Une grande partie de la population indienne, ainsi que des médias de droite très belliqueux, communautaristes et bruyants, réclament vengeance depuis l’acte horrible commis à Pahalgam. Cela crée les conditions propices à des appels à la guerre beaucoup plus forts, tant à l’extérieur – contre le Pakistan – qu’à l’intérieur – contre l’ennemi imaginaire, à savoir les musulman·es en général et les Cachemiris en particulier. Pahalgam a poussé presque tous les partis politiques à se rallier au BJP. Sans surprise, les principaux membres du Congrès ont appelé à une action militaire. Malheureusement, les déclarations publiées par les principaux partis de gauche, CPI et CPI(M), après le lancement de l’opération Sindoor ont refusé de s’opposer à une telle action militaire. Une situation similaire s’est produite en 2019, lorsque l’Inde a fait monter les enchères et frappé des cibles à l’intérieur des frontières du Pakistan souverain. Nous avons eu la chance que la situation ne dégénère pas alors. Mais rien ne garantit aujourd’hui que le Pakistan agira de manière à ce que l’Inde et le Pakistan puissent tous deux revendiquer la victoire et laisser les choses s’apaiser. Si ce n’est pas le cas et si nous nous engageons dans la voie de la guerre, cela ne signifiera qu’une nouvelle perte de vies humaines des deux côtés de la frontière et d’intenses souffrances pour ceux qui souhaitent le moins la guerre.

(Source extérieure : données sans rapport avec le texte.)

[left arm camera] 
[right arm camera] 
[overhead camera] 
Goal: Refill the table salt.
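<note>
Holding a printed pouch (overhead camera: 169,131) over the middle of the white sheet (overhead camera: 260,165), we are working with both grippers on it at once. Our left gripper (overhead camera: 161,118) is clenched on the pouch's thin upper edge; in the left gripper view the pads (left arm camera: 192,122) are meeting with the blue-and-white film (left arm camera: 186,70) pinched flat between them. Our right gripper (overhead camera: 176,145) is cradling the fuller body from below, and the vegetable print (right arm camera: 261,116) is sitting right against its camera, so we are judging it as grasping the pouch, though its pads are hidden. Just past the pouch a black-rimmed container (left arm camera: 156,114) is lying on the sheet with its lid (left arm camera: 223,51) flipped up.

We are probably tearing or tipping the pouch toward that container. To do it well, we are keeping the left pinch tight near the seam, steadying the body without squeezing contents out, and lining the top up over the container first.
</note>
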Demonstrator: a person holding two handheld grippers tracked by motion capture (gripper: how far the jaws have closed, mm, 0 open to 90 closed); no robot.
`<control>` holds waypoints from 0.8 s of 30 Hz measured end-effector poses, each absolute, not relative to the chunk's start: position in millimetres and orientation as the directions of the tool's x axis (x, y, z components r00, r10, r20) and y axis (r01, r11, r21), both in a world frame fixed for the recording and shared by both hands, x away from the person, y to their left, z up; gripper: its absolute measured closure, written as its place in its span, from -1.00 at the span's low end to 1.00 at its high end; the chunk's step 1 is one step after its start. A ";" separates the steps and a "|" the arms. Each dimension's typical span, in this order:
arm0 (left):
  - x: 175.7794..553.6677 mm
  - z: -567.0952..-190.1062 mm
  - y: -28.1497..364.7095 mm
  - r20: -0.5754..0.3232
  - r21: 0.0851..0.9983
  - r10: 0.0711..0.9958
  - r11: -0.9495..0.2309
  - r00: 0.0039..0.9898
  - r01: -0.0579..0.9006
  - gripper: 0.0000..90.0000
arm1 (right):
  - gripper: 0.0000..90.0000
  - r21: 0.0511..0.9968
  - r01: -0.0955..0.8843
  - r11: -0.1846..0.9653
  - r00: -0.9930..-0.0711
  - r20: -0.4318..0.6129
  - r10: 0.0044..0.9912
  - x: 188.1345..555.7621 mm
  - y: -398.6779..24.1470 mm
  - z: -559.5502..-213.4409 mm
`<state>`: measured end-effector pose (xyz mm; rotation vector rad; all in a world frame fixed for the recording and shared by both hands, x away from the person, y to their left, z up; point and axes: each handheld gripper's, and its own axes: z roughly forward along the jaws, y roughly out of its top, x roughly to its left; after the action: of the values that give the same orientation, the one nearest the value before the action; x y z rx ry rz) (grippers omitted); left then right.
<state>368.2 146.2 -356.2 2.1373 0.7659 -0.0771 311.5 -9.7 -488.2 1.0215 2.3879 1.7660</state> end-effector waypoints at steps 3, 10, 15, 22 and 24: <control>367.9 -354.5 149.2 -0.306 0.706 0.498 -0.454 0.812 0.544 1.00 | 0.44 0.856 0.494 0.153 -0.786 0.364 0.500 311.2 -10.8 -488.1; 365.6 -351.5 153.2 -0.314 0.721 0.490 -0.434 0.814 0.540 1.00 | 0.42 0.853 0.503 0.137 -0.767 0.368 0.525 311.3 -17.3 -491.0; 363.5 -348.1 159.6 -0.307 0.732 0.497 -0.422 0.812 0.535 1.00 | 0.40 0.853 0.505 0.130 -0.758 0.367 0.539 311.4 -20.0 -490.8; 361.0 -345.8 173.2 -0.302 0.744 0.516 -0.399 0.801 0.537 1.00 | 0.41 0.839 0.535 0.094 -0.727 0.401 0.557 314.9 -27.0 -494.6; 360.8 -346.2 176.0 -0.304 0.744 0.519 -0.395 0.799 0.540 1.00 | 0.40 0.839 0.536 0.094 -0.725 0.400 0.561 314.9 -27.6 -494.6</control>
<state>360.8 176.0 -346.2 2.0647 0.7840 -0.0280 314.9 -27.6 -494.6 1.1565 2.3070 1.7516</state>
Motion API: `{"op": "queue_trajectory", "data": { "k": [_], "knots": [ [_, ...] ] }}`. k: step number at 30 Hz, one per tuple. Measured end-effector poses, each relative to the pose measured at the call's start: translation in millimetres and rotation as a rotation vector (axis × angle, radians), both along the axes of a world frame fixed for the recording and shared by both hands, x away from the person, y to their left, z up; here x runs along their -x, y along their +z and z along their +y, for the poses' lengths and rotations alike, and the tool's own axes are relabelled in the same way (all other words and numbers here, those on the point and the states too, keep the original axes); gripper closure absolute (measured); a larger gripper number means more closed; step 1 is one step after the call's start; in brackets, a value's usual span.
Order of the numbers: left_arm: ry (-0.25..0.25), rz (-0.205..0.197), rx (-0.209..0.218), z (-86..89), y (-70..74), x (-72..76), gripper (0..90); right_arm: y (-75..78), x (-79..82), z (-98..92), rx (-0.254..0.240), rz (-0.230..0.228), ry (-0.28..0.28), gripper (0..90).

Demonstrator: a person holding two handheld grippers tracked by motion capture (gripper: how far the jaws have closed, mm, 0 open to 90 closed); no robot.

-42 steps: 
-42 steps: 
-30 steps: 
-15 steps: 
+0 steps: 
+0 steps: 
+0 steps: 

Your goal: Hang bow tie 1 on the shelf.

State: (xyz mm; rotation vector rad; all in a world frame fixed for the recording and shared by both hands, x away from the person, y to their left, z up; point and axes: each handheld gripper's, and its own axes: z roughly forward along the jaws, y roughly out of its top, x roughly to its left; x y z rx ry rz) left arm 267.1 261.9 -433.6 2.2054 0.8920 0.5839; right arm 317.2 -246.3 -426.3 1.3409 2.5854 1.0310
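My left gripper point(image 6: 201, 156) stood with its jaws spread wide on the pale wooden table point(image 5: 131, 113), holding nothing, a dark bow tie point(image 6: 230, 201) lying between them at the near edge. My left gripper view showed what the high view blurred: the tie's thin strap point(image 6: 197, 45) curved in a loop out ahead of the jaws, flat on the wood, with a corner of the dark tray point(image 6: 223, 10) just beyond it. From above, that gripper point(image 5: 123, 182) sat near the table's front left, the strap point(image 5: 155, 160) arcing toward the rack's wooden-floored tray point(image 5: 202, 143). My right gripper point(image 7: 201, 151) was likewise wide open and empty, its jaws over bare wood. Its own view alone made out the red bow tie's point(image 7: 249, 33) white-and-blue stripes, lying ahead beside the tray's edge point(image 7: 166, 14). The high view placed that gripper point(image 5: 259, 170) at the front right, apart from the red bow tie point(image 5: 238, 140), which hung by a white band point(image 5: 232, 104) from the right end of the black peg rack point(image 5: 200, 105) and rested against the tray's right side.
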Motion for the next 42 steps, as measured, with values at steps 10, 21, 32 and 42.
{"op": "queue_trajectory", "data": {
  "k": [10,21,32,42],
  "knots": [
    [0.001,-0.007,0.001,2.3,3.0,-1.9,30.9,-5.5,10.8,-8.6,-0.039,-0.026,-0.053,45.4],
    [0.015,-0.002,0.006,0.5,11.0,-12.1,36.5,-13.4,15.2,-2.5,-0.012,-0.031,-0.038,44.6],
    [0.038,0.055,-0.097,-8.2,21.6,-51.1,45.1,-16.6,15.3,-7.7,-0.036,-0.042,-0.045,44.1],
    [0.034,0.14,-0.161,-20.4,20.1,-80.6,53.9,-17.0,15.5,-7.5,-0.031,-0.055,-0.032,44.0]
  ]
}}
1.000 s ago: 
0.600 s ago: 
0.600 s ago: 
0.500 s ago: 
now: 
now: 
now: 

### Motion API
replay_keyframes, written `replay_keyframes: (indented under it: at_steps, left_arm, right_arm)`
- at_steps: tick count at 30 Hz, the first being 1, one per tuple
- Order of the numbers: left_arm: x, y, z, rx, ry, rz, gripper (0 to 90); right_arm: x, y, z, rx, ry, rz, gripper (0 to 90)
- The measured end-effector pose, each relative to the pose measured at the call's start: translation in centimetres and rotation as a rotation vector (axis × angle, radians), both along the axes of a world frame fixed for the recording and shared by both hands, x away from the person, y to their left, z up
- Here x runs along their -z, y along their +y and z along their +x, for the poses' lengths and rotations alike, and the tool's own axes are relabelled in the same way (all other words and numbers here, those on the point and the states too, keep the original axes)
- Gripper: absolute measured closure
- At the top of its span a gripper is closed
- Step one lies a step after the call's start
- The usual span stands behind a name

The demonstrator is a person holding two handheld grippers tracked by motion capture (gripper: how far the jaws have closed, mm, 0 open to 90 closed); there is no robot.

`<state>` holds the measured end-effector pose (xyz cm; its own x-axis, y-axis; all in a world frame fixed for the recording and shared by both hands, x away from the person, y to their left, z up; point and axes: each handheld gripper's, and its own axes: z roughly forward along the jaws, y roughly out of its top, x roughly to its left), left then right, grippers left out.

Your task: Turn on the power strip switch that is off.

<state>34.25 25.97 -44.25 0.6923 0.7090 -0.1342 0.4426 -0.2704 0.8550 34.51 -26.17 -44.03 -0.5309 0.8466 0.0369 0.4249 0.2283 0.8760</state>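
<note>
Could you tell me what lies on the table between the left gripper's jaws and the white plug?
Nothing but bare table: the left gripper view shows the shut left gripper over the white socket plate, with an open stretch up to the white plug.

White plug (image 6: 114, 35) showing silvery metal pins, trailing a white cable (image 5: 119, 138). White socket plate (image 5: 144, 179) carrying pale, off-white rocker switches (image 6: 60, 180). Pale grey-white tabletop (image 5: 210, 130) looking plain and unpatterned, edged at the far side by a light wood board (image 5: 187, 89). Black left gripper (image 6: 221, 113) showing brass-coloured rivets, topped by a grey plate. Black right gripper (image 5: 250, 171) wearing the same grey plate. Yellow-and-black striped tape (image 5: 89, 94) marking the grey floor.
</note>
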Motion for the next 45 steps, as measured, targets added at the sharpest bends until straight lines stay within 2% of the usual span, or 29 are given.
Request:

Radical Socialist s’oppose à ces frappes militaires, qui ne s’attaquent pas au cœur de la crise politique sous-jacente au Cachemire, exacerbée par le régime Modi depuis 2019. Nous condamnons l’attisement des flammes de l’islamophobie par une grande partie des médias et des forces organisées de droite, ainsi que la culpabilité dont le gouvernement a fait preuve sur ce front. Outre la perte de vies innocentes (terrorisme d’État de part et d’autre), ces affrontements militaires renforcent les haines religieuses et politiques en Inde et au Pakistan. Nous espérons que les travailleurs et les citoyens ordinaires des deux pays se rangeront du côté de la paix et d’une résolution politique du conflit au Cachemire, plutôt que de rechercher des solutions militaires.
Le 8 mai 2025
Cet article est disponible notamment sur International Viewpoint. Les intertitres et la traduction sont de la rédaction.
- 1
Le bombardement de Balakot a lieu le 26 février 2019 dans le district de Mansehra, au Pakistan. Des Mirage 2000 indiens frappent un camp d’entraînement du groupe islamiste Jaish-e-Mohammed à la suite de l’attentat de Pulwama. Cette frappe en territoire pakistanais déclenche la confrontation indo-pakistanaise de 2019.